Ibadah haji pada dasarnya sudah dilaksanakan oleh masyarakat Arab Jahiliyah sebelum kedatangan syariat Islam. Hal ini dikarenakan ajaran yang telah turun temurun diajarkan oleh Nabi Ibrahim AS dan juga keturunannya.
Sekalipun sudah bukan rahasia umum bahwa seiring dengan perkembangan zaman, mereka mulai menodai ajaran tersebut dan memodifikasinya sesuai dengan hawa nafsu mereka. Walaupun demikian, terdapat beberapa hal yang masih dipegang oleh masyarakat Arab jahiliyah dari ajaran Nabi Ibrahim AS.
Salah satunya adalah ibadah haji. Akan tetapi, yang harus digaris bawahi adalah pelaksanaan ibadah haji pada masa jahiliyah ini sudah sangat jauh berbeda dengan apa yang telah diajarkan oleh Nabi Ibrahim AS. Hal ini dikarenakan adanya hal-hal baru dan juga penambahan unsur-unsur kesyirikan yang sama sekali tidak diajarkan oleh Nabi Ibrahim AS.
Salah satu hal yang menjadi kebiasaan bangsa Arab jahiliyah adalah mereka kerap kali mengaku masih berada pada ajaran agama Nabi Ibrahim AS yang lurus dan memegang erat ajaran tersebut. Akan tetapi kenyataannya mereka telah jauh melenceng dari ajaran tersebut hingga meninggalkan ketauhidan serta menambah hal-hal baru dalam ajaran tersebut sesuai dengan hawa nafsu mereka.

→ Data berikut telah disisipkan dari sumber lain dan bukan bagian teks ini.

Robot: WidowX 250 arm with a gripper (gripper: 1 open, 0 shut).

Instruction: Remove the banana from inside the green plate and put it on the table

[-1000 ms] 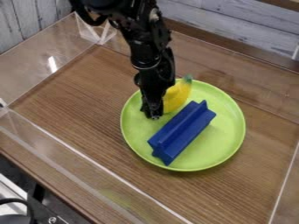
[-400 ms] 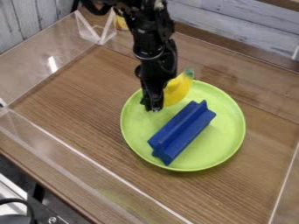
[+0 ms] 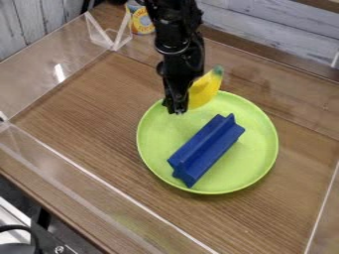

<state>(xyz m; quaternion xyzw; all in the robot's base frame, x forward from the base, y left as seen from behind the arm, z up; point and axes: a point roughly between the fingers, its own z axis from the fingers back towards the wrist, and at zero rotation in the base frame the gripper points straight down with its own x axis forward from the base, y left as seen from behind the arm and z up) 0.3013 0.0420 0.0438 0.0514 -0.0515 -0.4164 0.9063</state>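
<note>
The black metal robot gripper [image 3: 181, 97] comes down from the top of the picture, and it has hold of the short, curved, shiny yellow toy banana [image 3: 204, 88] with a greenish tip. Its fingers are part way closed, with the banana pinched between them. The banana is at the far edge of the big, round, lime-green flat plate [image 3: 157, 149], as the camera sees it. It leans, with its greenish tip pointing up. I cannot tell if its bottom end touches the plate or is just above it

A long blue block [image 3: 205, 151] with a groove along it lies on the plate, nearer to the camera than the banana. The block lies slanted and does not touch the banana. The plate sits on the brown wood-grain table [image 3: 86, 129]. Clear see-through plastic walls [image 3: 113, 203] stand around the table's edges. Near the far side, behind the gripper, there is a small yellow and blue thing [image 3: 141, 18], partly hidden, and I cannot tell what it is
</note>
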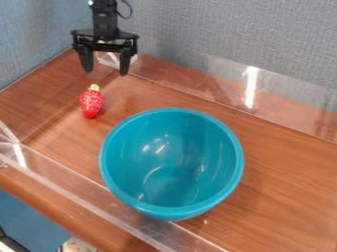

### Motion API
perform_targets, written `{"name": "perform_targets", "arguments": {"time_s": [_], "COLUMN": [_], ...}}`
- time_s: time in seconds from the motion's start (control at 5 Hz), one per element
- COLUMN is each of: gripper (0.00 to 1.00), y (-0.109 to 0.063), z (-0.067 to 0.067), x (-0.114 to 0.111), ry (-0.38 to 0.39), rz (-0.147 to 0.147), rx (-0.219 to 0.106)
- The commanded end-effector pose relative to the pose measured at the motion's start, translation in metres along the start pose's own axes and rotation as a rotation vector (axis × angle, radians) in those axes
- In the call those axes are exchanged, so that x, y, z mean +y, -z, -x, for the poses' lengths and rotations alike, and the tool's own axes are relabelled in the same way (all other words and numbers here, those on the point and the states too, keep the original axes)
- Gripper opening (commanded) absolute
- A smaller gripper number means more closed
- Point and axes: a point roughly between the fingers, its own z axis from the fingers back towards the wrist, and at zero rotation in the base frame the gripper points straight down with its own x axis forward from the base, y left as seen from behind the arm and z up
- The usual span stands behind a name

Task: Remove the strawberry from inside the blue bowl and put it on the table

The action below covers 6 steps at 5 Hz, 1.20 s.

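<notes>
One brown wood-grain surface (283, 182) with a reddish tone fills most of the view, pretty shiny, and clear acrylic walls (79, 187) run along its edges. Behind it on the far side there's a grey textured partition (250, 39), and over on the left a bluer one (33, 39), the two meeting in the far left corner. Bright glare streaks show up on the acrylic.

Now the strawberry (93, 102): small, red, speckled with pale dots, with a greenish cap at its far end. It's sitting right on the surface, left of the bowl and outside it, well toward the left side. The bowl (171, 163) is teal-blue, round, deep and glossy, much bigger than the berry, with white highlights on its smooth inside.

Count so far: one strawberry, one bowl, one dark robot arm with a single gripper (106, 68) and its two fingers. Those fingers are spread wide, released, with nothing between them, and they're on the far side of the strawberry, apart from it.
</notes>
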Motion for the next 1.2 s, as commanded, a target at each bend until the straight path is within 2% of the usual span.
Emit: {"name": "perform_targets", "arguments": {"time_s": [0.0, 0.4, 1.0], "gripper": [1.00, 1.00, 1.00], "y": [-0.020, -0.008, -0.001], "z": [-0.011, -0.009, 0.002], "x": [0.004, 0.012, -0.007], "ry": [-0.004, 0.061, 0.070], "rz": [0.004, 0.000, -0.012], "rx": [-0.073, -0.067, -0.052]}}
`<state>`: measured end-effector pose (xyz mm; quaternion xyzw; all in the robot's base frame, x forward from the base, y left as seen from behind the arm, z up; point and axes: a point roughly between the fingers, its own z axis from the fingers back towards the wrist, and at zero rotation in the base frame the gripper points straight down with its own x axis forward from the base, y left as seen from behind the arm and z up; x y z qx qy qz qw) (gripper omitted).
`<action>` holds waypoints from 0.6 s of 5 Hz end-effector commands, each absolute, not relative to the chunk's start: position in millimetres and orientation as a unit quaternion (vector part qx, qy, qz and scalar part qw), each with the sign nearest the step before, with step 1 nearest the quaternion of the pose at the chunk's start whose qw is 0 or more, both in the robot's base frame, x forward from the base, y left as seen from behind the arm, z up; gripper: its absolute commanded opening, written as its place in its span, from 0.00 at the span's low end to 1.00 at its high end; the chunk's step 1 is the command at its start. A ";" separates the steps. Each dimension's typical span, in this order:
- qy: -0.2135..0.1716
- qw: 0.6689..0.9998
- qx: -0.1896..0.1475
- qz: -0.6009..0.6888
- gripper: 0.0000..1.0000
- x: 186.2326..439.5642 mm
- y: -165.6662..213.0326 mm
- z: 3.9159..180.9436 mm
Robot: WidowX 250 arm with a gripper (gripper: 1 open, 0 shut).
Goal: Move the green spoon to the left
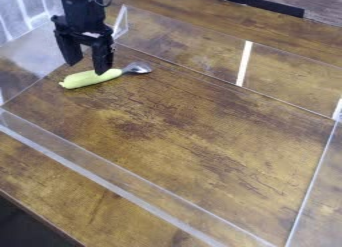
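The green spoon (91, 78) lies flat on the wooden table at the upper left, its yellow-green handle pointing left and its silver head (136, 68) to the right. My black gripper (83, 67) hangs just over the handle with its fingers spread wide, one finger (66, 54) on the far-left side and the other (103, 62) nearer the head. Nothing is held between them. Whether the fingertips touch the table I cannot tell.
A clear plastic wall (160, 196) rings the wooden work surface (201, 121), running along the front and the right side (315, 181). A bright light reflection (245, 63) streaks the wood at the upper right. A dark object (261, 1) sits at the far edge.
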<state>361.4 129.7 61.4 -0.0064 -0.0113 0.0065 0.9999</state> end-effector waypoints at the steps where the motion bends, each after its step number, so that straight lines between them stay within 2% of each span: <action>1: -0.042 0.999 0.003 0.014 1.00 368.7 140.4 78.9; 3: -0.036 0.999 -0.001 0.013 1.00 372.4 141.9 74.8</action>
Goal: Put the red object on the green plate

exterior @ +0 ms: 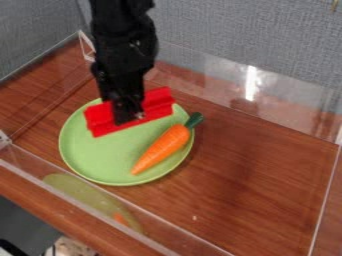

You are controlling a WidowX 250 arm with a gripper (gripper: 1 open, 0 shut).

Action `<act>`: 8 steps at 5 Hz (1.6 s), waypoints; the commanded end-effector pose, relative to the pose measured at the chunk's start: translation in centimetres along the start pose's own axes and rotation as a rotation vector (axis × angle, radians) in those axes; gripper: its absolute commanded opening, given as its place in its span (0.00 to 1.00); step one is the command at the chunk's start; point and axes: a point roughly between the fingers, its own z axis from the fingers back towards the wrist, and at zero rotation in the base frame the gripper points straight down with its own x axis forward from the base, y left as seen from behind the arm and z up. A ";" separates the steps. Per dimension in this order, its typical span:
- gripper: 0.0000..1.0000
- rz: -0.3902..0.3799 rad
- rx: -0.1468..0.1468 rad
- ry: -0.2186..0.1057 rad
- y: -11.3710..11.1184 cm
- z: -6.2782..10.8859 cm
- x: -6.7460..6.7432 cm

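Observation:
The red object, a flat bright red block, hangs tilted just above the green plate, over its far half. My gripper comes down from above and is shut on the block's middle, so the black fingers hide its centre. The round light-green plate sits on the wooden table at the left. An orange carrot with a green top lies on the plate's right side, just right of the block.
Clear acrylic walls fence the wooden table on the back, right and front. A white wire stand sits at the back left corner. Bare wood stretches to the right of the plate.

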 end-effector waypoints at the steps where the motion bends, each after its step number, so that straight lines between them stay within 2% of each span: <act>1: 0.00 -0.076 0.011 -0.065 -1.1 0.3 1.5; 2: 0.00 -0.136 0.006 -0.084 -2.0 0.0 3.0; 4: 0.00 -0.172 0.007 -0.089 1.0 0.4 3.0; 5: 0.00 -0.167 0.008 -0.086 1.5 0.8 2.9; 7: 0.00 -0.045 0.022 -0.063 0.4 -0.1 1.8; 8: 0.00 -0.056 0.016 -0.071 0.6 -0.8 1.0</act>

Proses pelaksanaan ibadah haji pada masa jahiliyah sudah tidak murni dari apa yang telah diajarkan oleh Nabi Ibrahim AS. Hal ini karena adanya penambahan hal-hal baru dan juga kesyirikan di dalamnya.
Haji pada masa jahiliyah kerap kali dilakukan dengan ritual-ritual yang bodoh dan tercela. Bangsa Arab pada masa jahiliyah melakukan thawaf di Ka'bah tanpa mengenakan pakaian sehelai pun.
Hal ini dikarenakan pada masa itu hanya suku pemberani lah yang boleh mengenakan pakaian, yaitu suku Quraisy dan juga keturunannya. Mereka berkeyakinan bahwa pakaian suku lain adalah kotor, sedangkan pakaian suku Quraisy adalah pakaian yang suci. Jika suku Quraisy tidak memberikan pakaian sucinya, mereka akan melakukan thawaf dengan keadaan telanjang. Hal itu menjadi tradisi dalam ibadah haji mereka sampai Allah SWT menurunkan ayat :
"Kenakanlah pakaianmu yang bagus pada setiap (memasuki) masjid". (Surah Al-A'raf :31).
Ada juga yang mengatakan bahwa pada masa jahiliyah penduduk di luar Tanah Suci (Mekkah) disuruh untuk tetap mengenakan pakaian ciri khas daerah asalnya sebagai penduduk yang berasal dari luar Tanah Suci (Mekkah) selagi baru datang untuk melakukan thawaf awal.
Hal ini merupakan bentuk pembedaan kelas pada masa itu. Jika mereka tidak memiliki pakaian yang menjadi ciri khas sebagai penduduk luar Tanah Suci, maka mereka harus thawaf dalam keadaan telanjang. Hal demikian berlaku untuk laki-laki. Sedangkan bagi para wanita harus melepaskan semua pakaiannya, kecuali baju rumahnya yang longgar. Saat itu mereka berkata, "hari ini tampak sebagian atau semuanya, apa yang tidak tampak tiada diperkenakannya". Pakaian yang dikenakan penduduk luar Tanah Suci dibuang setelah melakukan thawaf awal, dan tak seorang pun boleh mengambilnya lagi.